Task directions: Copy each line below holding "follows".
*** Opening of Input for this task ***
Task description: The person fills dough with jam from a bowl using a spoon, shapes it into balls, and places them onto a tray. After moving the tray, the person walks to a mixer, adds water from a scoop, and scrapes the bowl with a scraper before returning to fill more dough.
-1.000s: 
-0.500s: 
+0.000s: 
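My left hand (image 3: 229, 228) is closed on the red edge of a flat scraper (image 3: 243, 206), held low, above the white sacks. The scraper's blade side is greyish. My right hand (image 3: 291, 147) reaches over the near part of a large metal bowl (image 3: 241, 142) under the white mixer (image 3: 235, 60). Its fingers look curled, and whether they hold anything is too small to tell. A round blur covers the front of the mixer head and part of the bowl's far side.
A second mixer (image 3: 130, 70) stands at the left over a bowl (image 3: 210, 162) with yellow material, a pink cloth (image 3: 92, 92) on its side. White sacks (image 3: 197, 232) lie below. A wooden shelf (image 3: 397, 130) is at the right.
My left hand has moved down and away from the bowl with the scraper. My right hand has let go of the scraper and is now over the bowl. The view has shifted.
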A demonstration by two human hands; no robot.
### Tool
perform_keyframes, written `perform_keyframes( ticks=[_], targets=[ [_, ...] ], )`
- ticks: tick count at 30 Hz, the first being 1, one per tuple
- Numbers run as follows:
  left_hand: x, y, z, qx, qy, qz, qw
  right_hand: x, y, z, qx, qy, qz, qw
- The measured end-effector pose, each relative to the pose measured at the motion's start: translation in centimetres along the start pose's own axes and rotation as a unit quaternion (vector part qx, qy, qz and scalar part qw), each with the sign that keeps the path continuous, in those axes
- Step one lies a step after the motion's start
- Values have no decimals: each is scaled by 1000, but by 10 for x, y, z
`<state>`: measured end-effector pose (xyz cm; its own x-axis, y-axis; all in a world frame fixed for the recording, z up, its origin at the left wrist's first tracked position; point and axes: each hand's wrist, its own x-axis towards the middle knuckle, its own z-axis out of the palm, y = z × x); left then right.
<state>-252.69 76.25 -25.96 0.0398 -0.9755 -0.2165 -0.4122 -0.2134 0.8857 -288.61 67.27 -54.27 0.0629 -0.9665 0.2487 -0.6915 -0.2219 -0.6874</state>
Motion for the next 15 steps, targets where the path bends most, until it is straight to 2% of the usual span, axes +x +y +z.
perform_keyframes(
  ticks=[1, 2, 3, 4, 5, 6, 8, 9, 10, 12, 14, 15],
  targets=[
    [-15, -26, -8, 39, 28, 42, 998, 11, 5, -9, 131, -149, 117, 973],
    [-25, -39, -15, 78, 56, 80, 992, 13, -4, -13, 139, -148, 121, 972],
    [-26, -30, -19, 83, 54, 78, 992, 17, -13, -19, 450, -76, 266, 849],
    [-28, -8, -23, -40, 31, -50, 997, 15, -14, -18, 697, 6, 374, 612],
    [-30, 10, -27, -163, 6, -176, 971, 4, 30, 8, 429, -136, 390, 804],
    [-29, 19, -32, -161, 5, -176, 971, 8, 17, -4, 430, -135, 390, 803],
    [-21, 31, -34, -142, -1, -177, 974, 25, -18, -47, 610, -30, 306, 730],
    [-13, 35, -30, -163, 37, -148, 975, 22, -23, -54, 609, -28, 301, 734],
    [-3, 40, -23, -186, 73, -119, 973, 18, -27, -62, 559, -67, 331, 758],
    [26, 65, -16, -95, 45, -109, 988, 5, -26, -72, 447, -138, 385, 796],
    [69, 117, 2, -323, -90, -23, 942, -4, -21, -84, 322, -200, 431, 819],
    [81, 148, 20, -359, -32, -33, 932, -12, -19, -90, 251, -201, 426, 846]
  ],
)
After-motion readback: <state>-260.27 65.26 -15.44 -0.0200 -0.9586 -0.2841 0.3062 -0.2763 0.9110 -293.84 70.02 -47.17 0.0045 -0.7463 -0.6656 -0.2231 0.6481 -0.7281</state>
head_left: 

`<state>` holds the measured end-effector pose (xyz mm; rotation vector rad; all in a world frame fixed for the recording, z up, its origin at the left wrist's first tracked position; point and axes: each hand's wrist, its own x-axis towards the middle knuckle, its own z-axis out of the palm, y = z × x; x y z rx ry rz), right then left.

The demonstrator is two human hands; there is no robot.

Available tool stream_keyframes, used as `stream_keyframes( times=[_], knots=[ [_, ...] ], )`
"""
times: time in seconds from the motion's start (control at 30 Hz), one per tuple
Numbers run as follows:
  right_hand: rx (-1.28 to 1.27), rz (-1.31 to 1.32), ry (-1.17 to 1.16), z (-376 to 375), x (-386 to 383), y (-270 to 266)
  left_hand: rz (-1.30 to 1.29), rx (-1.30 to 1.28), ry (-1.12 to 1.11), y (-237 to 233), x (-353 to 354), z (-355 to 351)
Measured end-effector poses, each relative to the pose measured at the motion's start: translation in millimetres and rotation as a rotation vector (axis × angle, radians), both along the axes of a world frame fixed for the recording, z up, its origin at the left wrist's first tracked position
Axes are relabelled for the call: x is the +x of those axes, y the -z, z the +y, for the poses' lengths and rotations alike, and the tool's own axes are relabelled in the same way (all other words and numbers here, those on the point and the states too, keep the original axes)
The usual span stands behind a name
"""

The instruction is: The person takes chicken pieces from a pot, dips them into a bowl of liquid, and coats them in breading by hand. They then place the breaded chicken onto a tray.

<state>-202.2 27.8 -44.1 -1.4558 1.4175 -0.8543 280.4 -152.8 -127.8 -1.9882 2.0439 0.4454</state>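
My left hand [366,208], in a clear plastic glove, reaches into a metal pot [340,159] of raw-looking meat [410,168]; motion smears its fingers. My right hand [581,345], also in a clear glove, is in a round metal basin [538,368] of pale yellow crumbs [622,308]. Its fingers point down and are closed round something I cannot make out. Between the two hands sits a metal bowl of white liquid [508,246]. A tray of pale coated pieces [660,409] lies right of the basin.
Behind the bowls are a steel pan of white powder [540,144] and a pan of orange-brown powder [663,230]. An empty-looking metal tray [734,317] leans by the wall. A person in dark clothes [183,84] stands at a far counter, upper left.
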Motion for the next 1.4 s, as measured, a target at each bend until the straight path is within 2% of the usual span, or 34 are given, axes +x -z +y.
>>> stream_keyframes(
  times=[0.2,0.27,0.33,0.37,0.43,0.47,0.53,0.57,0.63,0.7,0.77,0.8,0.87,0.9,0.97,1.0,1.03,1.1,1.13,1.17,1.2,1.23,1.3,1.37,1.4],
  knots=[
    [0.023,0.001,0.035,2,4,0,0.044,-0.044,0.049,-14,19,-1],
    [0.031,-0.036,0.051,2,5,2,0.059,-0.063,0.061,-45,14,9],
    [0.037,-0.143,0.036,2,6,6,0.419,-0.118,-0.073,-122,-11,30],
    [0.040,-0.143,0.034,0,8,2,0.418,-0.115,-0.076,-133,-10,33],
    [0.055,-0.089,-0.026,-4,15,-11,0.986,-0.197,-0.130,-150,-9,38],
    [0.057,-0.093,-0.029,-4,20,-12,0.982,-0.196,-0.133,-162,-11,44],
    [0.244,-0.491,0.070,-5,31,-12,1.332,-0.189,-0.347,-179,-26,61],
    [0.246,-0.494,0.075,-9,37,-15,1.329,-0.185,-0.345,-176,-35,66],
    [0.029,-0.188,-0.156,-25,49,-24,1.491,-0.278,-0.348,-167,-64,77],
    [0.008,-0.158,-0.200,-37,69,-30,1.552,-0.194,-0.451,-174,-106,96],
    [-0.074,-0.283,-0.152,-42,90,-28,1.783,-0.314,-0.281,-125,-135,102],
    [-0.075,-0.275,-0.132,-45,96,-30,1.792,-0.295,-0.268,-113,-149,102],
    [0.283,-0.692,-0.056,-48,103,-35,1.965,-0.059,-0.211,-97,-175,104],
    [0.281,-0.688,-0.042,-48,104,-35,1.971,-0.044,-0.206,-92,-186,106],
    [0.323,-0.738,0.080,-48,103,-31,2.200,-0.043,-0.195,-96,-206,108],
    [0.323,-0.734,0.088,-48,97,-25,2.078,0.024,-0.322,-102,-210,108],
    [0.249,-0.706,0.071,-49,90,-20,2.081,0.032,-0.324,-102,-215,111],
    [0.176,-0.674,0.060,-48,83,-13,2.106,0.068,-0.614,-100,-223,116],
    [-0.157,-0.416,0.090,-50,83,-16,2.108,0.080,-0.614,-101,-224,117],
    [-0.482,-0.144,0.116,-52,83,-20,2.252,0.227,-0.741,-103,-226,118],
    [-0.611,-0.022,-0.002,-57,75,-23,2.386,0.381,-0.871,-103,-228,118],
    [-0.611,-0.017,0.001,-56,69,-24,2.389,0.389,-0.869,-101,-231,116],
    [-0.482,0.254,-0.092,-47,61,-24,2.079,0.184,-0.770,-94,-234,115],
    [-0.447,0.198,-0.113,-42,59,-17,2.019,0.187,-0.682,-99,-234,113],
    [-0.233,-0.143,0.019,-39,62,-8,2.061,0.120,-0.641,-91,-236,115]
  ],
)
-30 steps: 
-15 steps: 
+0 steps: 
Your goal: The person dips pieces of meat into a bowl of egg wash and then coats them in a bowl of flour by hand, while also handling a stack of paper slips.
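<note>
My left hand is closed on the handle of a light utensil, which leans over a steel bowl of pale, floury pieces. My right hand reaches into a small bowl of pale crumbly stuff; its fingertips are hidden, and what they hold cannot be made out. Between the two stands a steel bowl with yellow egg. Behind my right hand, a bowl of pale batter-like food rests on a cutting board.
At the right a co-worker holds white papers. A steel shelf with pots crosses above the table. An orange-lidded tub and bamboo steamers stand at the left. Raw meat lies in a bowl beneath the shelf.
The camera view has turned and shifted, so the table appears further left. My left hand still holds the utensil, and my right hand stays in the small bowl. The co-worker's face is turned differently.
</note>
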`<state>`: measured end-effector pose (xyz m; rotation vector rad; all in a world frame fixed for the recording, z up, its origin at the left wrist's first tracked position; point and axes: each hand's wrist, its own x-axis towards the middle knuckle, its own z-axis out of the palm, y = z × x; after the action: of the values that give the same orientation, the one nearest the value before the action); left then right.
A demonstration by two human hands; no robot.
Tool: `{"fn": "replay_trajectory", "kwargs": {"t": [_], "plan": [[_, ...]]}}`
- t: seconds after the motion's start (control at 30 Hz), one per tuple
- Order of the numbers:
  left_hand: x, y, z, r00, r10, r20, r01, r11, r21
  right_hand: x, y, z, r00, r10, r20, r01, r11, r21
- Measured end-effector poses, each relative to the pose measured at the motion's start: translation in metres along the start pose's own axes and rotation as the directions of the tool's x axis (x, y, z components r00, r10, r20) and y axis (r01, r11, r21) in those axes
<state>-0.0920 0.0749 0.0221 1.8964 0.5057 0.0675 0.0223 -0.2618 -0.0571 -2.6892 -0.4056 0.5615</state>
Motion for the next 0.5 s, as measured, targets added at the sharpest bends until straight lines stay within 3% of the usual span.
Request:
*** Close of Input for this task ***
Exercise answer:
- Numbers run as follows:
Numbers run as follows:

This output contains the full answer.